Since arriving at Merion in 2000, Nye has hosted the U.S. Amateur (2005), Walker Cup (2009), and the 2013 U.S. Open, where Justin Rose won his first major title. Brookline, one of the five charter clubs that founded the United States Golf Association (USGA), has hosted a Ryder Cup (1999) and U.S. Amateur (2013) under Walsh’s watch.
Preplanning for the championship events is what occupies most of Nye and Walsh’s duties. The longtime close friends lean on each other when formulating strategies to make the championships a smashing success, while also impacting their club members in a positive way. An example of this is a short par-3 from when Nye hosted the U.S. Open at Merion is something in Walsh’s course’s lineup this June based on the rave reviews it received.

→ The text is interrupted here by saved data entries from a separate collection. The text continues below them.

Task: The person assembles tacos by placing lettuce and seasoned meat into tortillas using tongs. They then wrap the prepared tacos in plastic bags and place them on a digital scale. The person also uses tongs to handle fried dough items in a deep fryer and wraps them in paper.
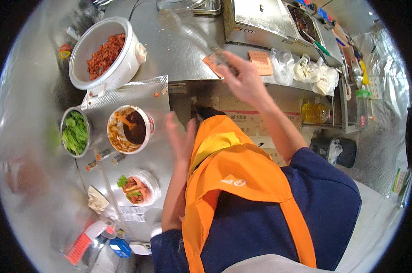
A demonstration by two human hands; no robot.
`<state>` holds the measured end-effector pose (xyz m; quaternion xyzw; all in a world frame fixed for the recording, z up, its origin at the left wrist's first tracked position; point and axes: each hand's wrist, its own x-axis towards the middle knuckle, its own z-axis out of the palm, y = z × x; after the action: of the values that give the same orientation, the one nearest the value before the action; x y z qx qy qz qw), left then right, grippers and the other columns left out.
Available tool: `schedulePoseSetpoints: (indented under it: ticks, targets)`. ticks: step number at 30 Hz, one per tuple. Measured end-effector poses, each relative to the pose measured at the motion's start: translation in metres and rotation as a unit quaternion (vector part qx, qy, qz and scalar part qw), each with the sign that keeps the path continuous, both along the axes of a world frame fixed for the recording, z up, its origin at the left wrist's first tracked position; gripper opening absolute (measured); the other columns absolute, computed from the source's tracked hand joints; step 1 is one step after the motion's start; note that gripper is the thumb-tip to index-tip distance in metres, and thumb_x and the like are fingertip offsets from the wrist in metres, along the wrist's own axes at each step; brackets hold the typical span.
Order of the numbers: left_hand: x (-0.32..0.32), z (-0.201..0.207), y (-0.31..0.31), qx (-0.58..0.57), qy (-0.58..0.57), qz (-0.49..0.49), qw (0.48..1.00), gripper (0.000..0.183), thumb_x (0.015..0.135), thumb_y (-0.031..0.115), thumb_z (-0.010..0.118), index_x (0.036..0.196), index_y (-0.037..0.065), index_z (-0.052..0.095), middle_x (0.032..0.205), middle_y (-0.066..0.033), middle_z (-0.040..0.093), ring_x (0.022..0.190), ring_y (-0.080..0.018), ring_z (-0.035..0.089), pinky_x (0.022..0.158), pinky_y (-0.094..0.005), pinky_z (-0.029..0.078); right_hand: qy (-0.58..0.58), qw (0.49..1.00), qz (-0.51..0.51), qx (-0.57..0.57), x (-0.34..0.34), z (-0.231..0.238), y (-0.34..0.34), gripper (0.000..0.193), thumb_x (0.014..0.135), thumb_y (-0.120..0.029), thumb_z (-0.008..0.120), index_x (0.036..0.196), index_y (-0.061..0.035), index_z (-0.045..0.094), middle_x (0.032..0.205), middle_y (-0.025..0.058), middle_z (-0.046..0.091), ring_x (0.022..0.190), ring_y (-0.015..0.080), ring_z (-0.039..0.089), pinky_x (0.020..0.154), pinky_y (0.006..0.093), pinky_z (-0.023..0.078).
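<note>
My right hand is closed around the dark handle of a long metal spatula-like tool. Its blade is smeared by motion and points to the far left over the steel counter; its exact kind is unclear. My left hand, blurred too, is raised in front of the orange apron with thumb and fingers apart and nothing seen in it. It is nearest to a white tub of dark brown sauce with an orange-brown utensil inside. Nearer to me, a filled wrap with lettuce and meat stands in white wrapping.
At far left is a white pot of reddish diced meat; below it, a metal bowl of lettuce. A steel griddle-like appliance stands at the back. Plastic bags line the counter's right edge, and an oil bottle sits below.
</note>
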<state>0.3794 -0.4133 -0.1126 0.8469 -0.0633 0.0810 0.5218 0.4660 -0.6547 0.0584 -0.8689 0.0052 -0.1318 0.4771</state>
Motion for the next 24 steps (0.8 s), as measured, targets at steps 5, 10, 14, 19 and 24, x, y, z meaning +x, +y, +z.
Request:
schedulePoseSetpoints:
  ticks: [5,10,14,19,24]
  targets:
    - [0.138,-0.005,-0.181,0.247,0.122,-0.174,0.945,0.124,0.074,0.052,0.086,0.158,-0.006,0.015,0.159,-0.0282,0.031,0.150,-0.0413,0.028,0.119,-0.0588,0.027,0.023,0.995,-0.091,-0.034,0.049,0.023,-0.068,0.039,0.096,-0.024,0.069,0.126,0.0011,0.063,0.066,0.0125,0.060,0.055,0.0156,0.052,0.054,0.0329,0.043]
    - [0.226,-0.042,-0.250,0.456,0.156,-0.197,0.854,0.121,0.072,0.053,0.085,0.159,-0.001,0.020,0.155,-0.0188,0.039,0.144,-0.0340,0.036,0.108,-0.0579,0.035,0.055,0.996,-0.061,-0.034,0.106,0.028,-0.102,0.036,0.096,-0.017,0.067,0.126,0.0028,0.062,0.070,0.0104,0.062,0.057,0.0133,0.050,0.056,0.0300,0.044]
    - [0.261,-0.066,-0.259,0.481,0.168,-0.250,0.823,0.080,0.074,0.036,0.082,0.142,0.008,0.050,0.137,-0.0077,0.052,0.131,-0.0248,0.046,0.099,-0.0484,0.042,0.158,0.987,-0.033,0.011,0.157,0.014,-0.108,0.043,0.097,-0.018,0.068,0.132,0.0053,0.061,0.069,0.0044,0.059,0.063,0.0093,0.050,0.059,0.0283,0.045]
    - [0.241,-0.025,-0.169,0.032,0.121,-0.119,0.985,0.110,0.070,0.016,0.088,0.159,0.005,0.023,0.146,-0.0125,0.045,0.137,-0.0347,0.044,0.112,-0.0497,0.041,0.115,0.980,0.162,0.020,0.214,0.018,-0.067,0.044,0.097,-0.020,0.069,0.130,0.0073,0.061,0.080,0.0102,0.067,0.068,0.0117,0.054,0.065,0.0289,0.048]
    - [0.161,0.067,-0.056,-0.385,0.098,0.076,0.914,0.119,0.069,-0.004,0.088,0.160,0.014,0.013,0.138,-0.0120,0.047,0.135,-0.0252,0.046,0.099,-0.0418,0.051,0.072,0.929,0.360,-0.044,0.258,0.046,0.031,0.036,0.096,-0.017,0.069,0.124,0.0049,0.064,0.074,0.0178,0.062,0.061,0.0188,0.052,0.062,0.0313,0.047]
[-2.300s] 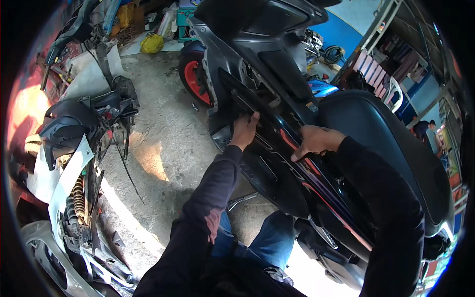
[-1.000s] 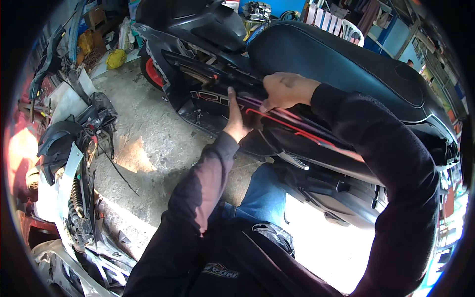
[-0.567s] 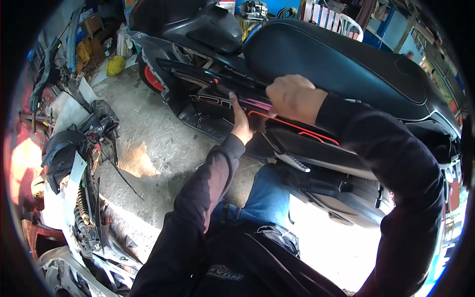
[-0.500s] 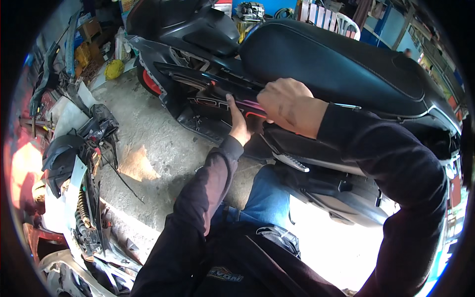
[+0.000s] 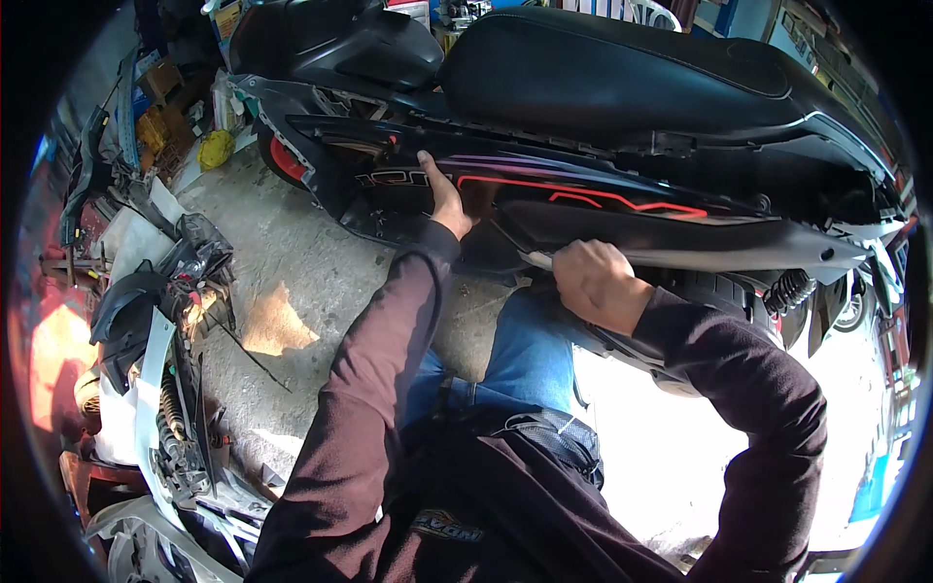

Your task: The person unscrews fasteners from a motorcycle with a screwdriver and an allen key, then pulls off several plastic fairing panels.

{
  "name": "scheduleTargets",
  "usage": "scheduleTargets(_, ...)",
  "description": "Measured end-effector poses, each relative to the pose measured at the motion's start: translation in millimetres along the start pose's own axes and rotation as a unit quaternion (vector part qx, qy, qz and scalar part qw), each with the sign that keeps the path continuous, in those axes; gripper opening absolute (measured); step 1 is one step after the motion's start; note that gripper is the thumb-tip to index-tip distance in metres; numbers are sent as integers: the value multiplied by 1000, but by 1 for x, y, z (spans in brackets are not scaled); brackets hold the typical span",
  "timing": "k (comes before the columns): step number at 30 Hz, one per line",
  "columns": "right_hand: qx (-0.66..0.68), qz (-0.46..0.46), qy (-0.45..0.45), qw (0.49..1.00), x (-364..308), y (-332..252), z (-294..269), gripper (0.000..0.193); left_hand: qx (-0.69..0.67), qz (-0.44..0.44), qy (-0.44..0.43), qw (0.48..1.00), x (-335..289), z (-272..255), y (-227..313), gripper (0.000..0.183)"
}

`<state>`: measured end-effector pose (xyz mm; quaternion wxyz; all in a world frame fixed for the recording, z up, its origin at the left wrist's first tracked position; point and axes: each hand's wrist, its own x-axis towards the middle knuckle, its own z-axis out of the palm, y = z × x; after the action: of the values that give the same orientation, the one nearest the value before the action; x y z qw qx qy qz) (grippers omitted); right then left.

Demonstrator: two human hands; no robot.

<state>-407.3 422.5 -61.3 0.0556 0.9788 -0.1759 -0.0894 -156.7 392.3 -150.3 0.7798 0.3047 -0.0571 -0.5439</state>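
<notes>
Along the panel (image 5: 583, 188), long axis left to right, just upward of both grips: touched near its front by the left hand (image 5: 446, 199), thumb up and fingers hidden, and met at the lower edge by the clenched right hand (image 5: 598, 282), beside the footpeg (image 5: 538, 259), with the fist's contents impossible to tell. Pictured on the flank of the scooter (image 5: 330, 49), under the seat (image 5: 622, 78), after a drop by that right hand from up beside the seat moments earlier.
</notes>
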Motion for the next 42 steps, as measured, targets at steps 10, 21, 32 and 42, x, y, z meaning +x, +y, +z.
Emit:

“We have been planning since the announcement Brookline was hosting around 2015,” shared Walsh. “We have been full steam ahead since the start of 2018. We have not made any major changes with the work we have done, just trying to restore some of the green complexes and help with drainage, stuff that is going to be beneficial for the members big picture all across the board. We went ahead and moved the first and 18th fairways out to the right to create more of a dogleg and moved the bunkers closer to the green so the players can take on more of a challenge if they want to carry the bunker.”
On the other hand, Nye is already looking ahead to the future with Merion hosting two U.S. Opens, two U.S. Women’s Opens, and a U.S. Amateur between 2026 and 2050. “Land acquisition” is a big item on the to-do list, per Nye, along with great communication to the members on “how they can pitch in and support,” the club which has hosted the most USGA championships.
Nye and Walsh are both well-versed with different types of support that are needed from them specifically with the calendar getting closer to the actual championships. Walsh will play more of a support role with the USGA running point during the actual championship, while Nye will be more hands-on with the day-to-day operations of this summer’s Curtis Cup.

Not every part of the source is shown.